5. A composition as claimed in claim 1, which contains about 0.1% to about 2.0% by weight of the said polysaccharide.

6. A composition as claimed in claim 1, which contains 0.01% to about 5% by weight of pilocarpine.

7. A composition as claimed in claim 6, which contains 1% or 2% of pilocarpine.

8. A composition as claimed in claim 1, in which the first component which is an acid aqueous solution of pilocarpine has a pH in the range of 3.7-4.0.

9. A composition as claimed in claim 1, in which the second component which is an alkaline solution of a polysaccharide of the type which undergoes liquid-gel phase transition under the effect of an increase in the ionic strength has a pH in the range of 9.0-9.5.

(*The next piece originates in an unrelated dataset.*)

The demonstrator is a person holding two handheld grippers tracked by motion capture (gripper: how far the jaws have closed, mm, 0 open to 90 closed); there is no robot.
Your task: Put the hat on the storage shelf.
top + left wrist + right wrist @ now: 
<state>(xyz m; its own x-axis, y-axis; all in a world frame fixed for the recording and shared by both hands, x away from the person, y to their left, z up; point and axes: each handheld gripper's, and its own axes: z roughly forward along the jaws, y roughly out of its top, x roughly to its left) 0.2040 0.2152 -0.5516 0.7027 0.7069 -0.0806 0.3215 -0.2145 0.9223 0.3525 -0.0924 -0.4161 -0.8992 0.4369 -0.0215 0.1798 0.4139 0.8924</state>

10. A composition as claimed m claim 1, in which, following mixing of the two components of the composition, the formulation has a pH in the range of 6.5-6.8.

11. A composition as claimed in claim 1 which contains in addition one or more other additives selected from other polymers suitable for topical application to the eye, buffers, acids or bases for adjusting the pH to values suitable for administration to the eye, nonionic tonicity adjusting agents, or agents for controlling bacterial contamination.

12 A composition as claimed in claim 11, in which the agent for controlling bacterial contamination is benzododecinium bromide

13. A composition as claimed in claim 11, in which the tonicity adjusting agent is mannitol or sorbitol.

14. A composition as claimed in claim 1 in which the first component is a pilocarpine nitrate or pilocarpine hydrochloride concentrate at pH 3.70-4.00.

15. A composition as claimed in claim 1, in which the second component is a Gelrite™ solution at pH 9.00-9.50, containing a tromethamine or tromethamine/maleic acid buffer and mannitol.